Теперь Кристине казалось: жизнь ее остается в этих стенах,
И так она остро ощущала в эти минуты свою утрату, так горько думала о своем будущем, что в сердце ее не находилось ни понимания, ни жалости к другим.
Наверно, от этого слова приходили к ней недобрые. И недобрые фразы жестко ложились на бумагу.
«Оставьте нас! — стояло за ними. — Оставьте в покое Зосю. Так случилось! Так уж случилось — никто не повинен в этом».
«Я понимаю горе вашей семьи, — писала Кристина. — Но прошу понять и меня. Коль скоро ребенку, которого я взяла в лагере, было всего три года, вы для него чужие люди…»
Ни о чем она не хотела больше умалчивать. И ничего смягчать. Имела на это право! Была убеждена, что имеет. Это право давало ей материнство. Нелегкое ее материнство!
Кристина хотела бы написать Климушиным о том, как тяжко болела Зося в первые годы. Как ей, Кристине, приходилось выхаживать Зосю. Каких это требовало непомерных по тем временам расходов. На врачей. На лекарства. На продукты. А как она могла раздобыть все это?
Меняла! Меняла вещи, свои и Михала. Хоть вещей у них было тогда совсем немного. Вот, например, шубка: коричневая, пушистая — первая в жизни Кристины. Эту шубку ей подарил Михал к свадьбе. Но Кристина ни разу не надела ее. Потому не надела, что с Михалом они поженились в 1939 году — в августе. А в сентябре… все знают, что произошло в сентябре с Польшей.
Шубка эта, пересыпанная нафталином, зашитая, надежно упрятанная, пролежала у пани Марии до того, как вернулся Михал. До того, как прогнали немцев. А когда уж можно бы и носить ее, Кристина выменяла — ничего не скажешь, хорошо выменяла: на масло, на мед, на яйца для Зоси.
Она считала, что должна написать об этом Климушиным. Чтобы они поняли: столько ею вложено в Зосю, что ничего нельзя уже изменить.
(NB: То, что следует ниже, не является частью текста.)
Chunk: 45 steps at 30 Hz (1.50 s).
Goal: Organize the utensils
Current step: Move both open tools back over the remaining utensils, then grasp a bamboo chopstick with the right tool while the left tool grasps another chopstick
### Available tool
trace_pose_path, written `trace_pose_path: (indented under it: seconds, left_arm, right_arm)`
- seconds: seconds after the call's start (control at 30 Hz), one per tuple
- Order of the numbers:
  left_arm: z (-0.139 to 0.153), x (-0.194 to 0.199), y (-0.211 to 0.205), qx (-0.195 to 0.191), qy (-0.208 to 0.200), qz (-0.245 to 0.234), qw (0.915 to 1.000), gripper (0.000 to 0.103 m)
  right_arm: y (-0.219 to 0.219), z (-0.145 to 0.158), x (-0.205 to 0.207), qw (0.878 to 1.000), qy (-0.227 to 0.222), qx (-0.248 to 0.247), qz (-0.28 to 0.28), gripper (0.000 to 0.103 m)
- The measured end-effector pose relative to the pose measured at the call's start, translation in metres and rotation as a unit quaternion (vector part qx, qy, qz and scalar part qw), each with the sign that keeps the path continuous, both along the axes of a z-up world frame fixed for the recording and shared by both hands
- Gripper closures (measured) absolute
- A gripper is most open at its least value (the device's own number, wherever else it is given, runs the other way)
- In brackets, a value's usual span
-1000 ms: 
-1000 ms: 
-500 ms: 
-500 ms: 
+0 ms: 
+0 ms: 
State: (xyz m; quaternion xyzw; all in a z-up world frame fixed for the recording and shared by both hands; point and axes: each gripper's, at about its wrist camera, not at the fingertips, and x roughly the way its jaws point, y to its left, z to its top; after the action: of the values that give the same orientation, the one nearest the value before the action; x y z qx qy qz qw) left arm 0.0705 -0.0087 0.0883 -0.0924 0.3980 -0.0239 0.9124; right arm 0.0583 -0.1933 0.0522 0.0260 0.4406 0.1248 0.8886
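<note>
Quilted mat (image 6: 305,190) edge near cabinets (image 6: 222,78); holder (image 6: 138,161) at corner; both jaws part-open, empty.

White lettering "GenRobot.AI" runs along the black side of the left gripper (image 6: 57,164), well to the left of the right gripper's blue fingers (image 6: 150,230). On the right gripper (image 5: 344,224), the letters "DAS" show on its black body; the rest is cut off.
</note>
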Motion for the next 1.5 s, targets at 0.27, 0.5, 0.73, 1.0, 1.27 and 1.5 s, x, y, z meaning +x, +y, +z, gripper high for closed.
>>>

Но… не смогла она толком написать. Слишком хорошо еще помнила, как неожиданно холодела в ее руке Зосина маленькая ладошка. Слишком хорошо еще помнила, как в жару, в беспамятстве запекшимися губами Зося звала Кристину, называя ее «мамусей».
Ей одной принадлежали эти воспоминания. Не могла она делиться ими ни с кем.
«Я понимаю, пани Климушина, ваше горькое чувство матери. Но что поделаешь, если так случилось, — ни вы, ни я не повинны в этом», — писала Кристина.
«Могу сказать лишь одно, живется Зосе неплохо. О ней хорошо заботятся». (Она намеренно написала это во множественном числе: «заботятся» — слишком уж нескромно могло прозвучать «забочусь».) «Зося ни в чем не нуждается, поверьте. А думается, для родной матери это всего важнее: знать, что дитя ее хорошо обеспечено в настоящем и имеет уверенность в своем будущем. Зося учится на третьем курсе медицинского факультета. Перед ней еще три года учебы».
«Три года! — Кристина задумалась, написав. — Как прожить их, эти три года!»